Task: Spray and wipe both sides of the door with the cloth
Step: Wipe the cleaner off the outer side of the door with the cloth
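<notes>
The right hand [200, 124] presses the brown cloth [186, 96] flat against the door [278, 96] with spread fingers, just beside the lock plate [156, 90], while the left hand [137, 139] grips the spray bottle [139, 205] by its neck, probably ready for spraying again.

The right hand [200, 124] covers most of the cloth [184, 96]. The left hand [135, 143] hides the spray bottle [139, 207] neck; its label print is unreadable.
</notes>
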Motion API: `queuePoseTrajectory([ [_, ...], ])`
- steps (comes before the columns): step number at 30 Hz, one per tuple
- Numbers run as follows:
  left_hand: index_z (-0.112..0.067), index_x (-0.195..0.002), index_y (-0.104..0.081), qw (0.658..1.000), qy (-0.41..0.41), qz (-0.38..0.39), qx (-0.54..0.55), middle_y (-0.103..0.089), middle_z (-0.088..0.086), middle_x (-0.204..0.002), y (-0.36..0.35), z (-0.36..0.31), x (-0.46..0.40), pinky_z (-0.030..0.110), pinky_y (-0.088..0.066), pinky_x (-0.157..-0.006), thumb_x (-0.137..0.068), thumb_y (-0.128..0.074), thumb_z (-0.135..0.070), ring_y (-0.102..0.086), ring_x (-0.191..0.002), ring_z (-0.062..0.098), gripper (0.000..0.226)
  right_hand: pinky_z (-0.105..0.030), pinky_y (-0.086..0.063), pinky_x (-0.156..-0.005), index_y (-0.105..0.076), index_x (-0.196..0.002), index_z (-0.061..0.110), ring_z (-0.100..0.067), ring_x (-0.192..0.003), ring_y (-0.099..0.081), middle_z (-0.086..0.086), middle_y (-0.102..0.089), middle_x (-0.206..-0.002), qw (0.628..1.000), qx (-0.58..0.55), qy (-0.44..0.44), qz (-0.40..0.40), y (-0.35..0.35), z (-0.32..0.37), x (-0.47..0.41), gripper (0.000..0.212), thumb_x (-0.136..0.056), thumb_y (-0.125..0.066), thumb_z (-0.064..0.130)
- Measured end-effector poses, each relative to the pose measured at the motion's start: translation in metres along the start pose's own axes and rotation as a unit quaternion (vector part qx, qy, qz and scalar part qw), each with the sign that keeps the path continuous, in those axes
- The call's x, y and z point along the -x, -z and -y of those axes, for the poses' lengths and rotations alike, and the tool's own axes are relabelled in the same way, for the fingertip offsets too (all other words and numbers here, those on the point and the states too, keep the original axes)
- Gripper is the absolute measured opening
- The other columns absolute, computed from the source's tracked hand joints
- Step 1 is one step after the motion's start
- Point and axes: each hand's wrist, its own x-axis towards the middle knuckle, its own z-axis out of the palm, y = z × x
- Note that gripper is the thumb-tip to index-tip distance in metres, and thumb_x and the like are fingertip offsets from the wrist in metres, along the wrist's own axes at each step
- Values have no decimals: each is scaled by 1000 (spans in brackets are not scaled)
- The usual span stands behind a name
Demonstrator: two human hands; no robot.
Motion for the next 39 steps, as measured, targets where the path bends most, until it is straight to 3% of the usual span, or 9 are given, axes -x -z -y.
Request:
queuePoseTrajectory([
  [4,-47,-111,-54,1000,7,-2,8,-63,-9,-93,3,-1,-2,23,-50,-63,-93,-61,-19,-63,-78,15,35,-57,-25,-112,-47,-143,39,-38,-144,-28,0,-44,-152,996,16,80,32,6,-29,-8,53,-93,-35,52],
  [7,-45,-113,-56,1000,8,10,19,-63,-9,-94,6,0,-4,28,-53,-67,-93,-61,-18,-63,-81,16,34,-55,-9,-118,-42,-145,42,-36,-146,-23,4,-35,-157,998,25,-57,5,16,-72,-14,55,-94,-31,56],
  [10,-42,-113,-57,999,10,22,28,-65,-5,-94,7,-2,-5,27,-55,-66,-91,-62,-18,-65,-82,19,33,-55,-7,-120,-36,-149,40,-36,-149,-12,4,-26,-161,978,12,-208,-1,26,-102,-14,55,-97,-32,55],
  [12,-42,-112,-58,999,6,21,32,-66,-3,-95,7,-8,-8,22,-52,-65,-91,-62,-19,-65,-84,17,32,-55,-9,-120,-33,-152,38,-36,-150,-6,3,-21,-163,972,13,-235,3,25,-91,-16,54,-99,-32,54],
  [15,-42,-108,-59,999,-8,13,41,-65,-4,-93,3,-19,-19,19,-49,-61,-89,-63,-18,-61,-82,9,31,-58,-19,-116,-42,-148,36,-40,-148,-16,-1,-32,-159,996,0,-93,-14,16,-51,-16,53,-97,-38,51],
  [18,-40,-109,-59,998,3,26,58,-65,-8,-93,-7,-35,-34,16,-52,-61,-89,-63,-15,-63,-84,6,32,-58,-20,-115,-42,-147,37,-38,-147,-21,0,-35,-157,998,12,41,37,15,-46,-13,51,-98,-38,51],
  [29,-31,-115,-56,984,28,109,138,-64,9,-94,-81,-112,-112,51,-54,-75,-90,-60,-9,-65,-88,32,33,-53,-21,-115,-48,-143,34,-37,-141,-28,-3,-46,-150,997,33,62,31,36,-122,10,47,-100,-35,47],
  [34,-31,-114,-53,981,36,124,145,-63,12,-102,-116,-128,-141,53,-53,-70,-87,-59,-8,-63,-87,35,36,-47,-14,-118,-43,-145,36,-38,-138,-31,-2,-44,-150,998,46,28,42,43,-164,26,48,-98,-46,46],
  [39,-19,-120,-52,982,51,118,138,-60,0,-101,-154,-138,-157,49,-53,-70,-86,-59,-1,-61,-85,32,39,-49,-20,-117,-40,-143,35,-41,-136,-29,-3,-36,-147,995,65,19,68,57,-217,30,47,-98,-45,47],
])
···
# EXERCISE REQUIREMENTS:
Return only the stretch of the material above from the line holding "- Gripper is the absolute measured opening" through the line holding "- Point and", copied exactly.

# TASK RESPONSE:
- Gripper is the absolute measured opening
- The other columns absolute, computed from the source's tracked hand joints
- Step 1 is one step after the motion's start
- Point and axes: each hand's wrist, its own x-axis towards the middle knuckle, its own z-axis out of the palm, y = z × x

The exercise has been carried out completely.